> Instructions to follow
Copy out, from the data, each line containing the string "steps".
Data section: Begin
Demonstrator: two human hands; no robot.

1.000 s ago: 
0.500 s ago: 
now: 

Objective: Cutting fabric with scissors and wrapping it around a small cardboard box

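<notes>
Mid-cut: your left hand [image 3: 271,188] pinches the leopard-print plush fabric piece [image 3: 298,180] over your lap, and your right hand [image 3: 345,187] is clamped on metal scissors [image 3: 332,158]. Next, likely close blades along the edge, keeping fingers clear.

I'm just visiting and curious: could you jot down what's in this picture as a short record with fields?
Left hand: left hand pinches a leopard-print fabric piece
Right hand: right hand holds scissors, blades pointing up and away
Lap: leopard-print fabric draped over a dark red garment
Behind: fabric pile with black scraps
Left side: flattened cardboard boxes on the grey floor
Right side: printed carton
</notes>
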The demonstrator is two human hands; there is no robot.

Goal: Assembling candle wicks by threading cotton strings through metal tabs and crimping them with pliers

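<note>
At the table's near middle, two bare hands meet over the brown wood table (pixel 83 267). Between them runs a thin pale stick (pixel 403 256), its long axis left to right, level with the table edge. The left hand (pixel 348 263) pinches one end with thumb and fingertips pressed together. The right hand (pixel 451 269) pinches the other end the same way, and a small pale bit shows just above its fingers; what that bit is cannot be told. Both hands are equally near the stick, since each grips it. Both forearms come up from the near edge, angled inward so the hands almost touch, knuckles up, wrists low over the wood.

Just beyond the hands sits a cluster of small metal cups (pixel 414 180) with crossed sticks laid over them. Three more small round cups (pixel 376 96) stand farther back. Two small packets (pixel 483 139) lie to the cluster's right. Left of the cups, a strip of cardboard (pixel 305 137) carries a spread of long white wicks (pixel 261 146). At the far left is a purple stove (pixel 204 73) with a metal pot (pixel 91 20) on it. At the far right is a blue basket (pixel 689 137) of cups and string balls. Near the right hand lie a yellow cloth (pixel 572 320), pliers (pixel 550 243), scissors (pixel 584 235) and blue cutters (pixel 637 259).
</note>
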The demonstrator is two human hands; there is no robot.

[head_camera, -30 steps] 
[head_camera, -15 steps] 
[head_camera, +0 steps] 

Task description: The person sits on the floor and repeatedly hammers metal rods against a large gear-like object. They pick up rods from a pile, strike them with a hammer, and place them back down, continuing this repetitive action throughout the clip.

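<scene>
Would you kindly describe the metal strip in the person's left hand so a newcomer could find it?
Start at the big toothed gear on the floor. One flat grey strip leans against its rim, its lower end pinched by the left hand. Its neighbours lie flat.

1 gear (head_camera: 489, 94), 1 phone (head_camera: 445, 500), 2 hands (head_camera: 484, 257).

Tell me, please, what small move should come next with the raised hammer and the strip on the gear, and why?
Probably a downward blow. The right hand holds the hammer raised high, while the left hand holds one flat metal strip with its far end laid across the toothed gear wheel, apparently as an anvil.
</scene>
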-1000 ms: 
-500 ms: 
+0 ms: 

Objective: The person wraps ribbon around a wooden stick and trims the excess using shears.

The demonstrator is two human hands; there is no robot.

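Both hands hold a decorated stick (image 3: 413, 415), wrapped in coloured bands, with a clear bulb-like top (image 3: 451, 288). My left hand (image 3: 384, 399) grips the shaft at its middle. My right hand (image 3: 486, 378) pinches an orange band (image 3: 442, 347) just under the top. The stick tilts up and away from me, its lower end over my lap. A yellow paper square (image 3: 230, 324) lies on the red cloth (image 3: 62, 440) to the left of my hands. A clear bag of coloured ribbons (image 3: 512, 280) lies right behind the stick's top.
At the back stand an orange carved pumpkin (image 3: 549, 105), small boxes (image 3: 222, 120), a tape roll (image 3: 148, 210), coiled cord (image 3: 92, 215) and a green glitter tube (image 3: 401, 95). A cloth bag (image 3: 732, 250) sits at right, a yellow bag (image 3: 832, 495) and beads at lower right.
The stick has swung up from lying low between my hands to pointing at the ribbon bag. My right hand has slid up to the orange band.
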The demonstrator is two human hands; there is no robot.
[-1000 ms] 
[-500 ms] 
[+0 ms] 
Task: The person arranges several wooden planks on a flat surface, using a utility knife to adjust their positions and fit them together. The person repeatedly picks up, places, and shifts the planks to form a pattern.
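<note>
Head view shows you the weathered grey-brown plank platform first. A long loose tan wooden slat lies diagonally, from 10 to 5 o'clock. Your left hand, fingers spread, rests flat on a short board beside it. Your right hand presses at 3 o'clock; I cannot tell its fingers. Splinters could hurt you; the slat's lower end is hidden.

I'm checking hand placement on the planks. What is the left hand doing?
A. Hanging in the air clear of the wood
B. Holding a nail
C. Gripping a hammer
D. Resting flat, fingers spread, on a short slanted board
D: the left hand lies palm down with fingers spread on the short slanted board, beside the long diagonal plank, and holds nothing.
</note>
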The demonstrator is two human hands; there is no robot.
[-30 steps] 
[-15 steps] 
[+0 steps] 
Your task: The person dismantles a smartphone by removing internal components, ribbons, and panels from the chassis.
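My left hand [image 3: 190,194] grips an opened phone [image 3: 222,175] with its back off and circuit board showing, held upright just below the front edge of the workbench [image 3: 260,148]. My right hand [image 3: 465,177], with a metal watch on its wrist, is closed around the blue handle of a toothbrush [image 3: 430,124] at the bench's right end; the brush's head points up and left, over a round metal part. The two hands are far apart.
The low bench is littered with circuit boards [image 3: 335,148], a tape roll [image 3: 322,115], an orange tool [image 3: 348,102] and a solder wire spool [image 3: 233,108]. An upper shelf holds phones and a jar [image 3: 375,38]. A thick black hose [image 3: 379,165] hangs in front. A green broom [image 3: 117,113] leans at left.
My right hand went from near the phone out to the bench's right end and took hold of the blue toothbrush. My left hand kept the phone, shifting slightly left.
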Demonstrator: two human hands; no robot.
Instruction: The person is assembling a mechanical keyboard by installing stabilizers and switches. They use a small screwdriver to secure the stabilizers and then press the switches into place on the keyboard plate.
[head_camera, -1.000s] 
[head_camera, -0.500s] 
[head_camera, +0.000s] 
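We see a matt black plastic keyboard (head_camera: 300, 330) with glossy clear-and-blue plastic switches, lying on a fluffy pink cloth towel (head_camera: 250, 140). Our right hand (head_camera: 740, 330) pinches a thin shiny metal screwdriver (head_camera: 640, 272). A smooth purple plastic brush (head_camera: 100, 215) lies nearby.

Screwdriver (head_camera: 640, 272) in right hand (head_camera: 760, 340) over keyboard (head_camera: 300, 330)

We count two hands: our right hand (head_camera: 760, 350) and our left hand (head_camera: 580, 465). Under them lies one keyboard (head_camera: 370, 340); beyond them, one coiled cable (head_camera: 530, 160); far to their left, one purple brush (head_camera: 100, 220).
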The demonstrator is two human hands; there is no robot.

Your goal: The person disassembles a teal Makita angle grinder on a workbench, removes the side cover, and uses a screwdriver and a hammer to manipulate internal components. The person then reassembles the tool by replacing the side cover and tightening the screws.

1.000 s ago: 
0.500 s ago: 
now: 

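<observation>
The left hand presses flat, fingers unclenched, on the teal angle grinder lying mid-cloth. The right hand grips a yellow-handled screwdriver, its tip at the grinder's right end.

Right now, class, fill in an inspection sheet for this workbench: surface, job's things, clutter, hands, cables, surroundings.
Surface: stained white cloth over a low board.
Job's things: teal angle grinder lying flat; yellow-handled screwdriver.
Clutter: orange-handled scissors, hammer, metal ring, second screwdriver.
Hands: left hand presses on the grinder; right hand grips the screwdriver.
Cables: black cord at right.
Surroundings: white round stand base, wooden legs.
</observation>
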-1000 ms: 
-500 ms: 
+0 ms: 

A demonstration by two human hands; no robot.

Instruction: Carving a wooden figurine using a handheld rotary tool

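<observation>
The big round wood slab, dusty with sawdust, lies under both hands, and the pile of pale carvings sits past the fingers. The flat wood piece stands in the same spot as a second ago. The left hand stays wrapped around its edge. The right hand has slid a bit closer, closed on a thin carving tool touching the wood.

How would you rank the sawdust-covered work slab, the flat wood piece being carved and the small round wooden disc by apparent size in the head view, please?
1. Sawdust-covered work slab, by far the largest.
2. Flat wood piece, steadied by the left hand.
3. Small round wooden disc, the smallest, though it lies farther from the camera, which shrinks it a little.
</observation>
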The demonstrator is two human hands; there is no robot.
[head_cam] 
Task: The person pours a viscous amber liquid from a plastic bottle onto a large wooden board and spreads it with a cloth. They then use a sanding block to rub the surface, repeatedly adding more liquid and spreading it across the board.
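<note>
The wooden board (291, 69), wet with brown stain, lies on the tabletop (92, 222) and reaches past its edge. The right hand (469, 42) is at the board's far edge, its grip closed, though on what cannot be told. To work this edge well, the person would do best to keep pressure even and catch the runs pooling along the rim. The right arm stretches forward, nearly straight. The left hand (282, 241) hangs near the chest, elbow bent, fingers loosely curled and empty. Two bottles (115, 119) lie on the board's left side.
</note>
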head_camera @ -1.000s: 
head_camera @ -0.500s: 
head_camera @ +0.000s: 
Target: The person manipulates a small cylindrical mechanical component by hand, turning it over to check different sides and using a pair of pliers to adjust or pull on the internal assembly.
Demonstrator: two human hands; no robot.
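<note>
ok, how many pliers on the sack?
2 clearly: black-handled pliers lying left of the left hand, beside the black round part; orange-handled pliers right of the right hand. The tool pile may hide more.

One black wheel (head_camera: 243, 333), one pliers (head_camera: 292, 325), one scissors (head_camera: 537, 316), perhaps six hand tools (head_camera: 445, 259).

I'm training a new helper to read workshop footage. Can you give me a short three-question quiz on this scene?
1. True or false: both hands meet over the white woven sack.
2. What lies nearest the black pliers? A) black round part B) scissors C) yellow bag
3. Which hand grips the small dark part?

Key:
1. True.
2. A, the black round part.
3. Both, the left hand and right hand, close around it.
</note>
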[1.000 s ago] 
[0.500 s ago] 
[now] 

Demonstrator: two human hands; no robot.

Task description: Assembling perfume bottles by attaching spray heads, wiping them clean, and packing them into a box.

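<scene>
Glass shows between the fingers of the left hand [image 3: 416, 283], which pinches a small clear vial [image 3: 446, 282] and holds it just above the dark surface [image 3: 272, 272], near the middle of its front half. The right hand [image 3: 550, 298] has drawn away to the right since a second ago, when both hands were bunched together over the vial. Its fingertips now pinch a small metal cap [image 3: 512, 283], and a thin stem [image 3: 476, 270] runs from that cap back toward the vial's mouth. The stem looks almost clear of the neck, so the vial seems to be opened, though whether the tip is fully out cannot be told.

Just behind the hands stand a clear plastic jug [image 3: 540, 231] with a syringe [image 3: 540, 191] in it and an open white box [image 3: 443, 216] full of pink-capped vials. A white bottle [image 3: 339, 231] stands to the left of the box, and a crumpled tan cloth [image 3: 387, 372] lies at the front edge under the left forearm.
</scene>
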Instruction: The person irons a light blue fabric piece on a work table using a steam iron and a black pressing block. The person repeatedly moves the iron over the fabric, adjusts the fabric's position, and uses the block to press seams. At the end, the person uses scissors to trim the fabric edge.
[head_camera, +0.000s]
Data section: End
> Solution
[head_camera, -30 steps] 
[head_camera, -15 steps] 
[head_camera, +0 steps] 
[-30 steps] 
[-15 steps] 
[+0 steps] 

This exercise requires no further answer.